Ongoing negotiations between Majority Leader Eric Cantor (R-Va.) and Vice President Joe Biden broke down over the last 24 hours, when Cantor decided that the question of whether there might be tax increases as part of a deficit-reduction package (paired with a legal rise in the debt ceiling) made further discussions pointless.

“We have to get over this impasse on taxes,” he told The Wall Street Journal. “The utility of these talks has been building the specifics. The groundwork has been laid, the blue print is there, we have a vision of the agreement.”

So the talks were making progress and had centered on roughly $2 trillion in cuts, Cantor suggests, but because taxes were inevitably going to be part of the discussion–if only because Democrats are loathe to accept a package comprised solely of massive spending cuts–it was appropriate for him to abandon the effort and pass the buck up to President Obama and Speaker Boehner. “I think it’s in the hands of the speaker and the president and, sadly, probably me,” said Senate Majority Leader Harry Reid.
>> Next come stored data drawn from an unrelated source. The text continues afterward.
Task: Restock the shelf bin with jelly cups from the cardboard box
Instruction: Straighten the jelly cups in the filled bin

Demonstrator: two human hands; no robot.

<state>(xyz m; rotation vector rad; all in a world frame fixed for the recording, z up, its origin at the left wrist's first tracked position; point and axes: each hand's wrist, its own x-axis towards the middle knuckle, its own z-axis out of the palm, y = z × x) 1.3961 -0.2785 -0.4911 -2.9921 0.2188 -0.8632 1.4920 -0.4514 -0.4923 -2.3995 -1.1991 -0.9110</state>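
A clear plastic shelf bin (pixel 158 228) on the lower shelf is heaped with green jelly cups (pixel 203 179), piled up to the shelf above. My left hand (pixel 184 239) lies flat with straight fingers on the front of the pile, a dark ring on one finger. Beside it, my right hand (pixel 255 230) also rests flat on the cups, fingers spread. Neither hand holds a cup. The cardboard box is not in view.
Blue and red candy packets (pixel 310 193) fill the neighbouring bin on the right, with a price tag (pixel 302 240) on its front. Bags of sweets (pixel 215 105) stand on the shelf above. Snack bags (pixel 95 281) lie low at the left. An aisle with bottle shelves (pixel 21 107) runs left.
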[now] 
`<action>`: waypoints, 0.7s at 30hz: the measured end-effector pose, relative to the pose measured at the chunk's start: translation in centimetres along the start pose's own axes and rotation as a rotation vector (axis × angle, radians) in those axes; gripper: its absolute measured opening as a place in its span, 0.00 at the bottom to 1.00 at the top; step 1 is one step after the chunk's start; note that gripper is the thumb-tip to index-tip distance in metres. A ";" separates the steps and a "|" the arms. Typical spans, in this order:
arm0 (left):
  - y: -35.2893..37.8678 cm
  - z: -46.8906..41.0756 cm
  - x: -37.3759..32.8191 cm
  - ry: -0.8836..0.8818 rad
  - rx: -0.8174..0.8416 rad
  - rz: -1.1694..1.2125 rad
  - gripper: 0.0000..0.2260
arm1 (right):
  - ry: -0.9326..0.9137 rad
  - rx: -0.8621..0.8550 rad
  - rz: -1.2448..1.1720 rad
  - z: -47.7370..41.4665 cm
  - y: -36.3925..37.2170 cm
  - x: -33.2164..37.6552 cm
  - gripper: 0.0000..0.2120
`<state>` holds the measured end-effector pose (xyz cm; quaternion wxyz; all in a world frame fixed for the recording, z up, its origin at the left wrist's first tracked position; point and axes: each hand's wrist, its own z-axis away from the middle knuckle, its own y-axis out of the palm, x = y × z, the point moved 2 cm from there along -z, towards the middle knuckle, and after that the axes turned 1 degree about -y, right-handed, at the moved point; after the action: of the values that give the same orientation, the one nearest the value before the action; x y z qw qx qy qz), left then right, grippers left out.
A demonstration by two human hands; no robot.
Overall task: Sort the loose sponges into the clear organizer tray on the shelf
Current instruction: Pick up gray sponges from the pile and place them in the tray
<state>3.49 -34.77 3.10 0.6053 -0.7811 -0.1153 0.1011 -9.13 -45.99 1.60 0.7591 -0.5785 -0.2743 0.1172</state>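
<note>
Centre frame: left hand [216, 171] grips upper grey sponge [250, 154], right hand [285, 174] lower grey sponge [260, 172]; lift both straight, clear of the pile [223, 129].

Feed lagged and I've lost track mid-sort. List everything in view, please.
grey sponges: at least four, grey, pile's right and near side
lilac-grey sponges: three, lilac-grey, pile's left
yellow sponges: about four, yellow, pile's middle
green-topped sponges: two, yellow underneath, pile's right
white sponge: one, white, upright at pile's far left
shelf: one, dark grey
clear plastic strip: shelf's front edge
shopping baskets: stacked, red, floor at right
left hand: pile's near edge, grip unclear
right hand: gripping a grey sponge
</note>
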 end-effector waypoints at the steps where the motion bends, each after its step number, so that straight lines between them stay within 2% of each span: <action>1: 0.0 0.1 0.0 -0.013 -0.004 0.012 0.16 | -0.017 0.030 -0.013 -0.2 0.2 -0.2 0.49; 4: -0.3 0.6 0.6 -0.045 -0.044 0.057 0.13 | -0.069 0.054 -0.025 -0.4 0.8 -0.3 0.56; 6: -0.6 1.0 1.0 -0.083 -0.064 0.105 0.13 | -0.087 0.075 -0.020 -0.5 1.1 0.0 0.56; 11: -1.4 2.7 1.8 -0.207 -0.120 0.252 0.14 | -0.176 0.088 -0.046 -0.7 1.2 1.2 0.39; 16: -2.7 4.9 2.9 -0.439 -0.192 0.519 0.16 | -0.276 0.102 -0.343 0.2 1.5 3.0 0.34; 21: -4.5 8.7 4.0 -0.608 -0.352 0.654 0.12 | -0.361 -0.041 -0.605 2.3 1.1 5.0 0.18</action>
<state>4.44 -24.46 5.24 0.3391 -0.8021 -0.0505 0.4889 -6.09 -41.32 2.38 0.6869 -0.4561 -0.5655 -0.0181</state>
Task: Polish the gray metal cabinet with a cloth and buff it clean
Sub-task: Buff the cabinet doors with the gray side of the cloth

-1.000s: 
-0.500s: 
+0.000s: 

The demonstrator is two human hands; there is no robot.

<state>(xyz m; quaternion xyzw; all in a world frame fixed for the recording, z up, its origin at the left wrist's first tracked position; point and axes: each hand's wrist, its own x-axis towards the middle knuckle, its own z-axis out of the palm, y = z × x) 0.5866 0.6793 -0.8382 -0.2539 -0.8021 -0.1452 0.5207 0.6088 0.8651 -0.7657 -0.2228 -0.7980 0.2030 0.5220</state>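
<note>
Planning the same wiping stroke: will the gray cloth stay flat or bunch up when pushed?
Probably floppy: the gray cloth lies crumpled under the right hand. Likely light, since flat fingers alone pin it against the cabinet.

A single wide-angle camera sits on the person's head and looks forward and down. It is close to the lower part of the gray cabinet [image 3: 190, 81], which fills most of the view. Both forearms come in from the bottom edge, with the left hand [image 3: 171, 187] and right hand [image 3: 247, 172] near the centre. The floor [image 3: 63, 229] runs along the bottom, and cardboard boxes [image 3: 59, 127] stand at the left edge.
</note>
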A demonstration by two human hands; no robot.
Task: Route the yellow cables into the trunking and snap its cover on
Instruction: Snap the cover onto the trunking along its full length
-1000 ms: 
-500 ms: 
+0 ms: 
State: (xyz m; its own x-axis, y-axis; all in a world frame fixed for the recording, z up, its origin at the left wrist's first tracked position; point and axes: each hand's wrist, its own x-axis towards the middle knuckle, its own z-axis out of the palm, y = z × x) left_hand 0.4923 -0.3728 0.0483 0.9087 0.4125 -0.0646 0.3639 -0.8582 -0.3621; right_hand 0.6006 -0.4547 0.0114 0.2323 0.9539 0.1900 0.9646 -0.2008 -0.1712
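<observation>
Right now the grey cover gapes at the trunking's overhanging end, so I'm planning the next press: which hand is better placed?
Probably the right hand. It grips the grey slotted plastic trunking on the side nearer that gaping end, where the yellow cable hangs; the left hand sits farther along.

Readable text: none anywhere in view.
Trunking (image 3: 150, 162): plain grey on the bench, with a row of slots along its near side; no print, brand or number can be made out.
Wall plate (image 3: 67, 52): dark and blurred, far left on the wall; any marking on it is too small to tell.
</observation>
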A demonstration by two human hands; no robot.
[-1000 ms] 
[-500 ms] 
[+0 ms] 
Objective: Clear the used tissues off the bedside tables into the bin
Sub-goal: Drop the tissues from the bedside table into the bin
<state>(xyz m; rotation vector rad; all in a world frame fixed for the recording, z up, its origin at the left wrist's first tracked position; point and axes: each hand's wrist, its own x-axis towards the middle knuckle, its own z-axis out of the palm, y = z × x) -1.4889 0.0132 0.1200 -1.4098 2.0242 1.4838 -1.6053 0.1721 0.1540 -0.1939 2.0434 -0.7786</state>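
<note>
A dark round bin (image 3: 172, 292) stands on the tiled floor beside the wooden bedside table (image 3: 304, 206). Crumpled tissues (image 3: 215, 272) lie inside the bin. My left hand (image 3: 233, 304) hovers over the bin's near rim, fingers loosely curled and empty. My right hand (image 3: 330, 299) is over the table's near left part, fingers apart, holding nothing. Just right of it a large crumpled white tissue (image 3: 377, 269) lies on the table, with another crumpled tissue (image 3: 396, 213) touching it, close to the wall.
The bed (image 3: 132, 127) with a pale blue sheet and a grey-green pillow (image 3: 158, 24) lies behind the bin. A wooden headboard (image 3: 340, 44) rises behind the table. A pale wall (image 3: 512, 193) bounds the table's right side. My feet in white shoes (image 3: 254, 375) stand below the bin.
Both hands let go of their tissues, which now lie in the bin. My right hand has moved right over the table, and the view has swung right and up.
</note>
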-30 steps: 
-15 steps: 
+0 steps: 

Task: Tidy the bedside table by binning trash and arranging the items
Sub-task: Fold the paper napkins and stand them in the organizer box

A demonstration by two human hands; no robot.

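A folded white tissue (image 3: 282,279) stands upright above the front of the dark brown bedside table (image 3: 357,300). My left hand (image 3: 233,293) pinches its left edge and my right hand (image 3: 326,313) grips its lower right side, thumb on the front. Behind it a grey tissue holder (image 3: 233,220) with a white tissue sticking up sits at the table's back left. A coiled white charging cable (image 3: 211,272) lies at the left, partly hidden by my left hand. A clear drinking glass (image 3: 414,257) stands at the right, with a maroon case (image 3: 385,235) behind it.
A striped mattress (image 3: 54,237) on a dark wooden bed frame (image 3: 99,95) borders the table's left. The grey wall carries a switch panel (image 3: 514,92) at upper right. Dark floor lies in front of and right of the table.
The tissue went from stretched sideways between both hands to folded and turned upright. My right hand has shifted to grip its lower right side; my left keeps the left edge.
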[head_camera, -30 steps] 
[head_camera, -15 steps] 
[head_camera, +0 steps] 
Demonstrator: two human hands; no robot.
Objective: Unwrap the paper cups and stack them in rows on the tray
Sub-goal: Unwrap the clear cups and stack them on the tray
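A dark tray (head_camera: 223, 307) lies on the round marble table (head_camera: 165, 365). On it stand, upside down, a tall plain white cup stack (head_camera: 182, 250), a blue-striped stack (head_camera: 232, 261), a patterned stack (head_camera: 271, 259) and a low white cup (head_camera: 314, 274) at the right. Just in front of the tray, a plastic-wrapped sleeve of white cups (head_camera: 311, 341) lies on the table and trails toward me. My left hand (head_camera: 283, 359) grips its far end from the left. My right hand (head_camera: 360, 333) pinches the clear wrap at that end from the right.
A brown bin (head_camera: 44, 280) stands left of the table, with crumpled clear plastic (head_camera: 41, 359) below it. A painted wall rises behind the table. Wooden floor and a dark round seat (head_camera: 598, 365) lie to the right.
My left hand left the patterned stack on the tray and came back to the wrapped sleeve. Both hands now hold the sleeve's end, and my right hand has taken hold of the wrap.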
“Eric Cantor just threw Boehner under the bus,” a senior Democratic Congressional aide told Talking Points Memo. “This move is an admission that there will be a need for revenues in the final deal to cut our deficit, and Cantor doesn’t want to be the one to make that deal.”

But Cantor is misleading when he suggests taxes are the only thing left; Kent Conrad, the departing Senate Democrat who chairs the Finance Committee, has indicated something more like $4 trillion in spending reductions are warranted.

So Cantor seems to have just tired of Joe Biden’s Catholic-from-Scranton sense of humor, rather than actually having made a coherent decision on ensuring the debt ceiling is raised before America goes into default in the first week of August.